**Work order:**
Would you repeat every line below exactly, please?

**Dataset section:**
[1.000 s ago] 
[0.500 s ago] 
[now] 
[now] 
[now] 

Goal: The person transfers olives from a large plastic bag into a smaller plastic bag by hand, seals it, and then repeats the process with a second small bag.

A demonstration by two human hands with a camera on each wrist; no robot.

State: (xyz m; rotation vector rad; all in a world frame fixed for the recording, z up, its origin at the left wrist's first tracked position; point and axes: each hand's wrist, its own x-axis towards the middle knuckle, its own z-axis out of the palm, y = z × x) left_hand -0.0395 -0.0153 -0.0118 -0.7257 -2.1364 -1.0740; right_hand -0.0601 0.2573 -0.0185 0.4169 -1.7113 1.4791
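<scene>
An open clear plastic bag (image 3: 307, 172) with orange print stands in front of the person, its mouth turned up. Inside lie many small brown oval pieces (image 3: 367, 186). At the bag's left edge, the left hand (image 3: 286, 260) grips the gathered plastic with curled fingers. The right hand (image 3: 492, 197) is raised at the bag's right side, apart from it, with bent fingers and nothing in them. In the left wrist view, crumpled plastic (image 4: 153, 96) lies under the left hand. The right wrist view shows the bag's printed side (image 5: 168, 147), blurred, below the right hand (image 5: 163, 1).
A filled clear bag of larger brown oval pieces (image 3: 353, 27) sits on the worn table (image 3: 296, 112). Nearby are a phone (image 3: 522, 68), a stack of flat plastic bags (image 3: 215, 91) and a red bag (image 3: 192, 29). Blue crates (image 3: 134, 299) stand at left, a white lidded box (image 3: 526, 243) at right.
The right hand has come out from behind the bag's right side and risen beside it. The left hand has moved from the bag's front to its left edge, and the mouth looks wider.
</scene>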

**Solution to the exercise:**
[1.000 s ago] 
[0.500 s ago] 
[now] 
[now] 
[now] 

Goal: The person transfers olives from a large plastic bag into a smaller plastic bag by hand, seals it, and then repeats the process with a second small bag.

A demonstration by two human hands with a camera on each wrist; no robot.

State: (xyz m; rotation vector rad; all in a world frame fixed for the recording, z up, its origin at the left wrist's first tracked position; point and axes: each hand's wrist, its own x-axis towards the middle knuckle, its own z-axis out of the palm, y = z × x) left_hand -0.0395 -0.0153 -0.0118 -0.7257 -2.1364 -1.0740; right_hand -0.0601 0.2573 -0.0185 0.4169 -1.7113 1.4791
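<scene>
An open clear plastic bag (image 3: 307, 172) with orange print stands in front of the person, its mouth turned up. Inside lie many small brown oval pieces (image 3: 367, 186). At the bag's left edge, the left hand (image 3: 286, 260) grips the gathered plastic with curled fingers. The right hand (image 3: 492, 197) is raised at the bag's right side, apart from it, with bent fingers and nothing in them. In the left wrist view, crumpled plastic (image 4: 153, 96) lies under the left hand. The right wrist view shows the bag's printed side (image 5: 168, 147), blurred, below the right hand (image 5: 163, 1).
A filled clear bag of larger brown oval pieces (image 3: 353, 27) sits on the worn table (image 3: 296, 112). Nearby are a phone (image 3: 522, 68), a stack of flat plastic bags (image 3: 215, 91) and a red bag (image 3: 192, 29). Blue crates (image 3: 134, 299) stand at left, a white lidded box (image 3: 526, 243) at right.
The right hand has come out from behind the bag's right side and risen beside it. The left hand has moved from the bag's front to its left edge, and the mouth looks wider.
</scene>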

The output contains nothing more.